A derrubada das cobranças extras ocorreu na sexta-feira (20). Horas depois, a Casa Branca recorreu à Seção 122 da Lei Comercial de 1974 e impôs tarifas emergenciais de 10%, elevadas para 15% no dia seguinte. As medidas valem por, no máximo, 150 dias.
Estratégia de cautela
Em visita oficial à Índia, encerrada neste sábado (22), Lula afirmou estar “aliviado” por ter evitado negociações imediatas após o anúncio do chamado “tarifaço” original. Segundo ele, a decisão de esperar fortaleceu a posição brasileira diante de concorrentes que buscaram acordos às pressas.

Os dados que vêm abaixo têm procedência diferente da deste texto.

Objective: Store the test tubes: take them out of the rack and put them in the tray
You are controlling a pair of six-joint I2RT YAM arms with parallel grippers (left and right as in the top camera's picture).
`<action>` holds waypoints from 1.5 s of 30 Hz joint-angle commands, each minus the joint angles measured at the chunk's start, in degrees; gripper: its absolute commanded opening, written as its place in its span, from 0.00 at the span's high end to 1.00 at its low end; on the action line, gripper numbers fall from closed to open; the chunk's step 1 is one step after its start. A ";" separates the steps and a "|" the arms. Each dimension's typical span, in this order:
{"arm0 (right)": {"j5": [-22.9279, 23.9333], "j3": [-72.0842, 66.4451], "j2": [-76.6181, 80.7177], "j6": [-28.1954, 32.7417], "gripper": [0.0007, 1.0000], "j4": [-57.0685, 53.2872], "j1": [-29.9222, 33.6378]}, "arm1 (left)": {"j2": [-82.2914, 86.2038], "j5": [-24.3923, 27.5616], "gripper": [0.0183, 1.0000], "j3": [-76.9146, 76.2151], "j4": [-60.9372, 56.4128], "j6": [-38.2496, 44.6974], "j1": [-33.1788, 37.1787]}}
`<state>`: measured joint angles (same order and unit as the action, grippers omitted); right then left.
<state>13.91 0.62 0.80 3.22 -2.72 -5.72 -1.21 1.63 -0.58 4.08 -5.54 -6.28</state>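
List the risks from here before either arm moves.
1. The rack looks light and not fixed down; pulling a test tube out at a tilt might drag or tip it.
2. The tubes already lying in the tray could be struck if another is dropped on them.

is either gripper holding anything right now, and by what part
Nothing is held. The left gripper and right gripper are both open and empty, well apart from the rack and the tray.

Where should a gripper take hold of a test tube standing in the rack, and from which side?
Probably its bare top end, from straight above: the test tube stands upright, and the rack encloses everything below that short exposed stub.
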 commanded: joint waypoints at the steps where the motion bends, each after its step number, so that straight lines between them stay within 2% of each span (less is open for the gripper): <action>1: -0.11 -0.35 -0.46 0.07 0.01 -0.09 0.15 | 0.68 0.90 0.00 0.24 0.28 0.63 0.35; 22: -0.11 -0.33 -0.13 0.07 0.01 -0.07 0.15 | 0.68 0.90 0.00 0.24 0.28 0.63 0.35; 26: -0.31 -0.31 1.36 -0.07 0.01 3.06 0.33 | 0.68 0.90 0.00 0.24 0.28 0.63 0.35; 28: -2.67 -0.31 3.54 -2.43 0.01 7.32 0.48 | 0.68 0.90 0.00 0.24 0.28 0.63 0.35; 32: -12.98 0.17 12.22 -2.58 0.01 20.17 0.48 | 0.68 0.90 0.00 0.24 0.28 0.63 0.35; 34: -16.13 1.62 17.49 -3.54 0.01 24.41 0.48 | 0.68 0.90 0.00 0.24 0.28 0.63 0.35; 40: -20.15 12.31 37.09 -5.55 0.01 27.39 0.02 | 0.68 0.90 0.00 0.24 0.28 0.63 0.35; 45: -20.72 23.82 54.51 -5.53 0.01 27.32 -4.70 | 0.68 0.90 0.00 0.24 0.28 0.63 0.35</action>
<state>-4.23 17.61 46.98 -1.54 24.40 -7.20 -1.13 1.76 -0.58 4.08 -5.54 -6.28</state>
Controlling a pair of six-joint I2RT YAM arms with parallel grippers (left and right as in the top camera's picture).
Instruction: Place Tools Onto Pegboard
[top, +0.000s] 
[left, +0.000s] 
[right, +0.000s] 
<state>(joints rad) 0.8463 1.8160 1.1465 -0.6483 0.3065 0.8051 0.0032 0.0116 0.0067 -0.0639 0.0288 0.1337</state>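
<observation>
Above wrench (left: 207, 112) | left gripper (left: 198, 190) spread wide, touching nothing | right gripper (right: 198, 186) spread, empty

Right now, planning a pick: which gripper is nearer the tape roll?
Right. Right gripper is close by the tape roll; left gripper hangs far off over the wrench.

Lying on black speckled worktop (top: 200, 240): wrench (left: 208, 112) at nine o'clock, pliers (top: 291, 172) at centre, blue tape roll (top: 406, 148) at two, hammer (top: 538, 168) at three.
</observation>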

O presidente classificou a divulgação das primeiras sobretaxas – feita pela equipe de Trump nas redes sociais – como “anômala” e “impensável”, citando dificuldades iniciais para estabelecer diálogo técnico com Washington.
Mercado reage
A uniformização da alíquota é vista pelo governo como fator de isonomia entre exportadores. Analistas apontam que a decisão judicial reduziu incertezas, o que se refletiu no Ibovespa: o índice bateu recorde na sexta-feira (22), puxado por companhias com forte presença nos EUA, como Embraer e Taurus Armas.
Pauta em Washington
Além das tarifas, Lula pretende levar a Washington uma agenda que inclui:
- Cooperação no combate ao crime organizado e ao narcotráfico, com participação do diretor-geral da Polícia Federal, Andrei Rodrigues, e pedido de extradição de brasileiros foragidos nos EUA;
- Negociações sobre minerais críticos, especialmente terras raras, para atrair investimentos americanos no processamento desses insumos em território nacional;
- Ampliação de parcerias em saúde, defesa e tecnologia, metas reforçadas durante a visita à Índia, onde Brasil e Índia estipularam alcançar US$ 30 bilhões em comércio bilateral até 2030.
Lula argumenta que taxar produtos brasileiros pode pressionar a inflação norte-americana. “Eles têm interesse, nós temos interesse”, declarou, defendendo que a cooperação beneficie ambos os lados.